_Task_
Your answer must be the full listing, reproduced word for word.

_Dataset excerpt_
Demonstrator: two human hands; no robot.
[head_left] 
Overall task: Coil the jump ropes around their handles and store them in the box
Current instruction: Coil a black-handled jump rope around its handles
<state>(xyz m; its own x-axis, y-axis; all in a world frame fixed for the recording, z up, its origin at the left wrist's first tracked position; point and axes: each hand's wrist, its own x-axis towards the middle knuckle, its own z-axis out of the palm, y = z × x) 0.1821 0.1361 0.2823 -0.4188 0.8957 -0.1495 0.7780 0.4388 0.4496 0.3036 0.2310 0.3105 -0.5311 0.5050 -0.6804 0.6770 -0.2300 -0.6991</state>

_Exercise response_
Demonstrator: two human hands; no robot.
[head_left] 
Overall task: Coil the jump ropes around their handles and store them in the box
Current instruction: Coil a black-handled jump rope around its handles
<state>(xyz m; its own x-axis, y-axis; all in a world frame fixed for the recording, z up, its origin at the left wrist's first tracked position; point and axes: each hand's wrist, its own x-axis towards the middle knuckle, its own z-axis out of the palm, y = z × x) 0.1821 0.1361 0.2823 -0.4188 0.8957 -0.1495 0.7780 0.4388 0.4496 0.3036 0.2310 0.3105 -0.5311 0.5050 -0.6804 0.6770 -0.2300 -0.6991</state>

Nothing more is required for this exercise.